Exercise details -
Transcribe only the lines in the data below falling between the line with "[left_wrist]" and the line with "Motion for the", including those two lines, and leave out any picture.

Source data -
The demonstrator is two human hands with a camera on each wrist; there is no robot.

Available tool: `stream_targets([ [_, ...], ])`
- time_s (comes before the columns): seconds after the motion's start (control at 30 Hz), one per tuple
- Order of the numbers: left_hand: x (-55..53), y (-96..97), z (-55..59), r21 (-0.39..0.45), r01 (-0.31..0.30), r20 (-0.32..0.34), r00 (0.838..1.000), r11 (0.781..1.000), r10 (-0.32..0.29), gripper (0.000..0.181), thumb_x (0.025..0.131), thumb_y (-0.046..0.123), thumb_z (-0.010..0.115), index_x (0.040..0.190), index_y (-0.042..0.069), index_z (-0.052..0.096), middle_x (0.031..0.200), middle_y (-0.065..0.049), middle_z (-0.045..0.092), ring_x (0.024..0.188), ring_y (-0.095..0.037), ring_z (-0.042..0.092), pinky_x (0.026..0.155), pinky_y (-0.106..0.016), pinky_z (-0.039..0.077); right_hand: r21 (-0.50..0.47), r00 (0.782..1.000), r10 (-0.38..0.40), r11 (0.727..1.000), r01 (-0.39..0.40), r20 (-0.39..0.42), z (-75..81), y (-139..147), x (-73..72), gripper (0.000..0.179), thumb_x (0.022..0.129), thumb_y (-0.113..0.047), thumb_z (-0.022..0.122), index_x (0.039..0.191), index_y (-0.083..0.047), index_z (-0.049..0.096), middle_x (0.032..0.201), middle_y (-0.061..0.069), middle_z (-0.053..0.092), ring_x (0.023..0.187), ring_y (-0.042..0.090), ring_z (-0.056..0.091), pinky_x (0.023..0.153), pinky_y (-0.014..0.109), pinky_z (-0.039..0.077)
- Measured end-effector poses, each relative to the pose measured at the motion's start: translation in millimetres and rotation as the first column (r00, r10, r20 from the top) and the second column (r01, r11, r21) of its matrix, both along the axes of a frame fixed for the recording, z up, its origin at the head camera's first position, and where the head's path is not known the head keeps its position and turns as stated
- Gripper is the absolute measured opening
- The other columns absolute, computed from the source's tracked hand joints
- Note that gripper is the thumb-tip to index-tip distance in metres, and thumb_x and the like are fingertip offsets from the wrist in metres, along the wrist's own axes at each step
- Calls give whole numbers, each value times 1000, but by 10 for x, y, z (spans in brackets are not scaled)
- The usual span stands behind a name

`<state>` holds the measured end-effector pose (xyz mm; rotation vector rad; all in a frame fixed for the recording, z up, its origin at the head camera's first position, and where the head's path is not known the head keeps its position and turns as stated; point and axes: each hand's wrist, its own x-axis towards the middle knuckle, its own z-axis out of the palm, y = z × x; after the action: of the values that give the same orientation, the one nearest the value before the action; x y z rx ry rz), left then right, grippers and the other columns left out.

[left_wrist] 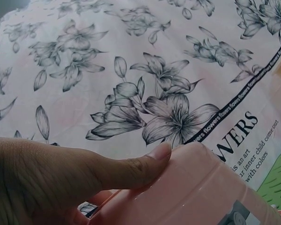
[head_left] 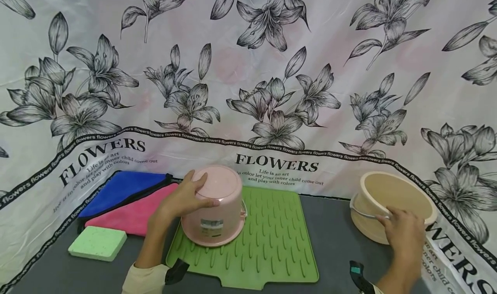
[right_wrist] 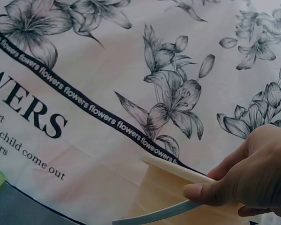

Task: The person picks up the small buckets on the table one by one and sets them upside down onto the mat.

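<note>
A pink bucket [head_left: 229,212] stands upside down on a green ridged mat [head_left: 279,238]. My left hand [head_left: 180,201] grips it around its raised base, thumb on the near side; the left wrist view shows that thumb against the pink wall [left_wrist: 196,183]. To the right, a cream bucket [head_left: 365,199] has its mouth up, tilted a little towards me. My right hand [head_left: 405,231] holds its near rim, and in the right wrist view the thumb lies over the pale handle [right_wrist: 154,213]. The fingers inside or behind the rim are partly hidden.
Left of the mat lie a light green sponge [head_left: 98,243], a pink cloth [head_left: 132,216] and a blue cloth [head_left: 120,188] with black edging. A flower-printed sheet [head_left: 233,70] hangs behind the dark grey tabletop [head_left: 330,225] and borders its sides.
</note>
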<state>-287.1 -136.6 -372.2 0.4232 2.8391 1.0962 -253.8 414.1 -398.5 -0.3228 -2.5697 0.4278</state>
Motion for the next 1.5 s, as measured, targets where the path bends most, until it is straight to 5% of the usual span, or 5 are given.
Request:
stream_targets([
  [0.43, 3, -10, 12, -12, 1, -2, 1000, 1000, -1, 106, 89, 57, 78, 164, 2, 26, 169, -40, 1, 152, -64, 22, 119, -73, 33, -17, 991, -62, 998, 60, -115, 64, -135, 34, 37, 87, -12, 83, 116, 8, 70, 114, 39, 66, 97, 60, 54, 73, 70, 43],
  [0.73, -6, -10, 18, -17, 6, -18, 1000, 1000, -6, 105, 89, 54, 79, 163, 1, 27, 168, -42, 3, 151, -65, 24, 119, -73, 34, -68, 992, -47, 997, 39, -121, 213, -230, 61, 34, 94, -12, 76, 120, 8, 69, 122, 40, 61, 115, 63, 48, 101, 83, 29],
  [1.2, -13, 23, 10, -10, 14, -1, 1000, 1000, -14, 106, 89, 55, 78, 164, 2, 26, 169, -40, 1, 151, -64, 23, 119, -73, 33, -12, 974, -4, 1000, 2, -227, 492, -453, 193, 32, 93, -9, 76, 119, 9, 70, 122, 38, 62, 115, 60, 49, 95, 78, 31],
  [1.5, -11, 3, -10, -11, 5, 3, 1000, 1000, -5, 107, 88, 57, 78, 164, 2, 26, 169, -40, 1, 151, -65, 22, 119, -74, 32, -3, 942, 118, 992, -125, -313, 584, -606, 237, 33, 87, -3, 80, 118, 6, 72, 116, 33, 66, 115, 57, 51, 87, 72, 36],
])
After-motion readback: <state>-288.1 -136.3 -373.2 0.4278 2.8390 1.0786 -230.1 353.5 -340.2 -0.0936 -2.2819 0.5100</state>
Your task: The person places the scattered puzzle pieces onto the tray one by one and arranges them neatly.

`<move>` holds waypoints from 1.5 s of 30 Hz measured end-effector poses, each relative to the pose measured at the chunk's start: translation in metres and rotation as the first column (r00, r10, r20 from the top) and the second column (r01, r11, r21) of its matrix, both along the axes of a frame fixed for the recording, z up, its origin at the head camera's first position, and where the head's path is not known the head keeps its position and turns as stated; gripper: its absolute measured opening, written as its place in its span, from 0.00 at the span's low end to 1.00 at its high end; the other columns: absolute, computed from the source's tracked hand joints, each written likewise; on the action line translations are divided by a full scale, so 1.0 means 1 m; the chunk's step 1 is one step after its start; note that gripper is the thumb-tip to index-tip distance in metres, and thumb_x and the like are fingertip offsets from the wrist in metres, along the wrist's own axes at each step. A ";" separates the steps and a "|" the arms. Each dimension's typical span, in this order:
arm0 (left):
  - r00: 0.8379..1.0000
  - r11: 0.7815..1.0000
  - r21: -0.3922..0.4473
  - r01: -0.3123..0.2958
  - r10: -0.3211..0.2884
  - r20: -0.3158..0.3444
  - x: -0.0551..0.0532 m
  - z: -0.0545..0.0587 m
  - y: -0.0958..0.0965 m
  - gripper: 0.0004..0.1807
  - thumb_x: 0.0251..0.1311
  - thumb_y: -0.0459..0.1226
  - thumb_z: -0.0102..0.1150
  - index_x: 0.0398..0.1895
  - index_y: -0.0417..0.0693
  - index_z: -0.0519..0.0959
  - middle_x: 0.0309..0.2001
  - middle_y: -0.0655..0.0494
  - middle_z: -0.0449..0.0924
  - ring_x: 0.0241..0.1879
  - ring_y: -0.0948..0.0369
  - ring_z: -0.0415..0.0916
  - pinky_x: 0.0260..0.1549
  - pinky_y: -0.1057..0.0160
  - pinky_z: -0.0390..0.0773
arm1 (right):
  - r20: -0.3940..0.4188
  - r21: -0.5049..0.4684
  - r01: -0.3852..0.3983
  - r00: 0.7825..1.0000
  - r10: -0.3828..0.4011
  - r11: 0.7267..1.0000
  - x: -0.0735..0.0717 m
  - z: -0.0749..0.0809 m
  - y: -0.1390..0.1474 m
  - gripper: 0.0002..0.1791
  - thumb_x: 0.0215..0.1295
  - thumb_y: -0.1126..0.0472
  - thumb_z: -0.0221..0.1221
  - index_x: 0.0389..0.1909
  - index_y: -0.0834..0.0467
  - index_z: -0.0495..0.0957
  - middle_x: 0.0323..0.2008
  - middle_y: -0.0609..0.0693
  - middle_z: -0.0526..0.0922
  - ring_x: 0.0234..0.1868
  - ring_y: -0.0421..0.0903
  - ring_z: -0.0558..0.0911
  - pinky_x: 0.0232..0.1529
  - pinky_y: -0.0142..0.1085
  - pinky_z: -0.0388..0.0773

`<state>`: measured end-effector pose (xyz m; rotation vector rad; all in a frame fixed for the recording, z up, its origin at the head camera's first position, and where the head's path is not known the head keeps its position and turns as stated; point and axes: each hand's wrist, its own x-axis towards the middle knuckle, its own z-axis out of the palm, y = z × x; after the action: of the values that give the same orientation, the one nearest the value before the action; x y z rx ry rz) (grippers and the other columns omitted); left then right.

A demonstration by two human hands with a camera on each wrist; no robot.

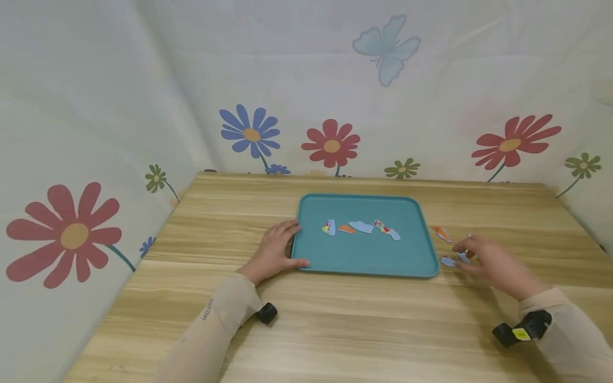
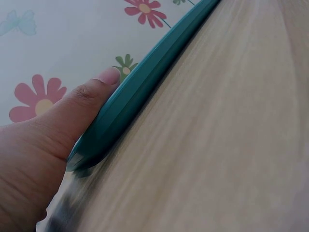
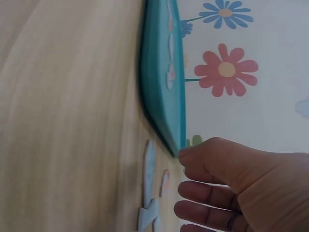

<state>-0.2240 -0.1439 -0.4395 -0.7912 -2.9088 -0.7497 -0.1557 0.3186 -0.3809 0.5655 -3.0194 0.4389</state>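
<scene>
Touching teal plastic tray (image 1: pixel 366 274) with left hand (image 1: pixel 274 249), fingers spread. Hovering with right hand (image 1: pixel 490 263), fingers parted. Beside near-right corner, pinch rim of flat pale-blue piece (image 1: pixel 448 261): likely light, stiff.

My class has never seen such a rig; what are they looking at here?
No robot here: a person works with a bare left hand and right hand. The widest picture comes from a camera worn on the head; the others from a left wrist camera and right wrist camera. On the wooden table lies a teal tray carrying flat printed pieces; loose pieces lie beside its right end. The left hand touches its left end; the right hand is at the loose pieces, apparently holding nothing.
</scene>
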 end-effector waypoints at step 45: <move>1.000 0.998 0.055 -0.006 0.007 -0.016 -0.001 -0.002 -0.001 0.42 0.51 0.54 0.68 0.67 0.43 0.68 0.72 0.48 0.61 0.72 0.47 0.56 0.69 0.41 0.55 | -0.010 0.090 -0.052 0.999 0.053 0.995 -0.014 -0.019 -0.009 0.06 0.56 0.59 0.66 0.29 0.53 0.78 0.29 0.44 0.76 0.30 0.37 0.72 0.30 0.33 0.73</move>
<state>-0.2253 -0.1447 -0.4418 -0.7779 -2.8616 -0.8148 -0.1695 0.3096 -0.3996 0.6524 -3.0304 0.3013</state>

Solved problem -
[left_wrist] 
[head_left] 
[right_wrist] 

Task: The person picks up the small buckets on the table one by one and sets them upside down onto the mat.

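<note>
A pink bucket [head_left: 229,212] stands upside down on a green ridged mat [head_left: 279,238]. My left hand [head_left: 180,201] grips it around its raised base, thumb on the near side; the left wrist view shows that thumb against the pink wall [left_wrist: 196,183]. To the right, a cream bucket [head_left: 365,199] has its mouth up, tilted a little towards me. My right hand [head_left: 405,231] holds its near rim, and in the right wrist view the thumb lies over the pale handle [right_wrist: 154,213]. The fingers inside or behind the rim are partly hidden.
Left of the mat lie a light green sponge [head_left: 98,243], a pink cloth [head_left: 132,216] and a blue cloth [head_left: 120,188] with black edging. A flower-printed sheet [head_left: 233,70] hangs behind the dark grey tabletop [head_left: 330,225] and borders its sides.
</note>
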<state>-287.1 -136.6 -372.2 0.4232 2.8391 1.0962 -253.8 414.1 -398.5 -0.3228 -2.5697 0.4278</state>
Motion for the next 1.5 s, as measured, targets where the path bends most, until it is straight to 5% of the usual span, or 5 are given.

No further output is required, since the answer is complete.